**WORK TO COMPLETE**
Find the lines below in which the string "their" occurs. Copy each one.

[SUPPLIED MATERIAL]

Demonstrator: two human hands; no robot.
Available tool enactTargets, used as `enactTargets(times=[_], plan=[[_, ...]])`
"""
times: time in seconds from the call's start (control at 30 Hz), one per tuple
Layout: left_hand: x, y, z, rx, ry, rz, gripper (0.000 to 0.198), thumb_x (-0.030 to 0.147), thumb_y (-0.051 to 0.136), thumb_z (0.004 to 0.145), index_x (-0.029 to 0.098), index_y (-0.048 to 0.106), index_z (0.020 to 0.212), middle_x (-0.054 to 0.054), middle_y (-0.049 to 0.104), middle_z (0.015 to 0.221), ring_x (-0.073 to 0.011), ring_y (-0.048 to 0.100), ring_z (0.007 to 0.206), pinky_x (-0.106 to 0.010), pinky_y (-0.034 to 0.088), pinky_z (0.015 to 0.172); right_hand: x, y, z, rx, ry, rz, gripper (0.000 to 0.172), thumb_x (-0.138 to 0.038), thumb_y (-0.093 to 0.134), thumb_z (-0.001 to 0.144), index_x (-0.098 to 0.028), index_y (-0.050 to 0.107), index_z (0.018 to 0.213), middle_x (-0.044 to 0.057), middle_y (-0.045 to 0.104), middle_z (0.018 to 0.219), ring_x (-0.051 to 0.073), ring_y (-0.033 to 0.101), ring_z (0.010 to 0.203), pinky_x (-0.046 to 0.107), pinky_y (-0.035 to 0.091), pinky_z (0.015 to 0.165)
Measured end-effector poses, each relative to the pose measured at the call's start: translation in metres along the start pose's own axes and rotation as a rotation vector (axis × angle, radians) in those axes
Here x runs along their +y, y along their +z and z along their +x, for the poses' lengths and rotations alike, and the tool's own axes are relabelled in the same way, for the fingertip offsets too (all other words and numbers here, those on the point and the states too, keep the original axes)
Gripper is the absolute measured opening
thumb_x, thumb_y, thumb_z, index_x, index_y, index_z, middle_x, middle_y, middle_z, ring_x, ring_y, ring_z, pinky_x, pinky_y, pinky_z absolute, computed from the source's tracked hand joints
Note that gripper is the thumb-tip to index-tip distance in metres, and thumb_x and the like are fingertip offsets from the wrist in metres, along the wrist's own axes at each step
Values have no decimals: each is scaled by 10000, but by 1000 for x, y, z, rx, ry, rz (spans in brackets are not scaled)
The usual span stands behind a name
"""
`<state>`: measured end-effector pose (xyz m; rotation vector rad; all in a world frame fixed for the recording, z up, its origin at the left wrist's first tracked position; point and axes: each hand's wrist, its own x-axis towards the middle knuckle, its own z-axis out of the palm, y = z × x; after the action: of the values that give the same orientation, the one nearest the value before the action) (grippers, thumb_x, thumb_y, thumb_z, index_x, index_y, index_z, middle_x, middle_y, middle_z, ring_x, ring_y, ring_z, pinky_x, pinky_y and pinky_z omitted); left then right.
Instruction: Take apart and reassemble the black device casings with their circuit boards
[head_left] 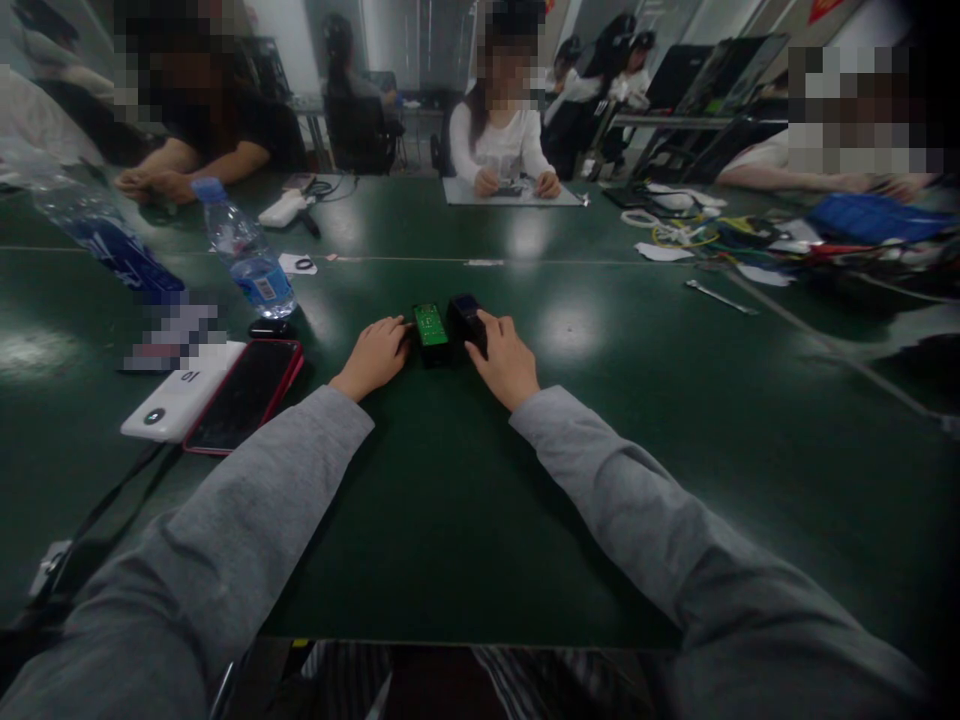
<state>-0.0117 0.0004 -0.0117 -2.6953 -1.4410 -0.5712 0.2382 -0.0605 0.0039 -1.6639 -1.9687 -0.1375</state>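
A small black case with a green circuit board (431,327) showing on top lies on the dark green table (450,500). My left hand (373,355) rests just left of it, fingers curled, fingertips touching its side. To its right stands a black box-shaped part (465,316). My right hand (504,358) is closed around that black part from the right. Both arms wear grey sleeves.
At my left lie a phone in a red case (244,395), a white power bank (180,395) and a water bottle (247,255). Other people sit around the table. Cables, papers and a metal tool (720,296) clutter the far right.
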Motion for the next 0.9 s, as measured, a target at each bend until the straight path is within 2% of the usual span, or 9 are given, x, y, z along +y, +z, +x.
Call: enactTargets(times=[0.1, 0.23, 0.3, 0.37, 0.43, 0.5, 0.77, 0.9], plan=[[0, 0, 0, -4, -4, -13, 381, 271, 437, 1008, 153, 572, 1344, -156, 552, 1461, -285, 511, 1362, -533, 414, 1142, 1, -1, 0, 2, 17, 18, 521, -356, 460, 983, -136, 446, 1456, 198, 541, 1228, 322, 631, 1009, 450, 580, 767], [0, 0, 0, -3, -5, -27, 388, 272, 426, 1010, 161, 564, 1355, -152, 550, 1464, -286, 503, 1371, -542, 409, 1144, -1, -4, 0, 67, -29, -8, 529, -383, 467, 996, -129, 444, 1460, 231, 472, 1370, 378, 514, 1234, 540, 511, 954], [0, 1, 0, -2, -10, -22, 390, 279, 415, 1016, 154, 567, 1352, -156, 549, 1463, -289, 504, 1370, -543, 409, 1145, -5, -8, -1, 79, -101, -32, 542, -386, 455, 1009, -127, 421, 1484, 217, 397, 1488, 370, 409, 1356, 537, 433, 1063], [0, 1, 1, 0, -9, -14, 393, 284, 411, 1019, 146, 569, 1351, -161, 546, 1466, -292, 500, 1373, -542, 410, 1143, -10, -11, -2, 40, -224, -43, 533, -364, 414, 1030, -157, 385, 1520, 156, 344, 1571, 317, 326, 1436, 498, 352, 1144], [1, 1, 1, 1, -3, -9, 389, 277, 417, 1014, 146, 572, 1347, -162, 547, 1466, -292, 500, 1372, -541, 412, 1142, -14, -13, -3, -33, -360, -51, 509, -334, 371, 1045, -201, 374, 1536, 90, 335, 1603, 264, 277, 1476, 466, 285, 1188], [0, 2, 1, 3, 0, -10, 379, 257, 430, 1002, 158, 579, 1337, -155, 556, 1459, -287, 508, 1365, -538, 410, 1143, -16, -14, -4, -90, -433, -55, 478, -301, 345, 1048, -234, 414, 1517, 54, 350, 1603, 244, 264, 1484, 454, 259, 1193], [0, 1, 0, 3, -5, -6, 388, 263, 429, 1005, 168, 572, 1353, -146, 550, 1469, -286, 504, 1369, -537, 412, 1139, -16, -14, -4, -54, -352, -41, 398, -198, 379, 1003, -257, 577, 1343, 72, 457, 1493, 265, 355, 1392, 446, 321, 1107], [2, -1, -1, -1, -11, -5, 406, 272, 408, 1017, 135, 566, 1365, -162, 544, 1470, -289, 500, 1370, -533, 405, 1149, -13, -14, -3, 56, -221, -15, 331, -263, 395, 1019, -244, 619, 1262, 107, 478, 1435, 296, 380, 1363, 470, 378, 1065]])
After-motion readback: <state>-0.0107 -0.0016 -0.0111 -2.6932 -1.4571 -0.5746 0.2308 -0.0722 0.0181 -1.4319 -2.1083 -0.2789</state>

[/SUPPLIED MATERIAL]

**RESULT FOR THIS TASK**
Here x runs along their +y, y along their +z and z along their +x, for the poses' lengths and rotations alike, and the tool's own axes are relabelled in the same way, for the fingertip offsets too (all other words and numbers here, those on the point and the states too, keep the original axes)
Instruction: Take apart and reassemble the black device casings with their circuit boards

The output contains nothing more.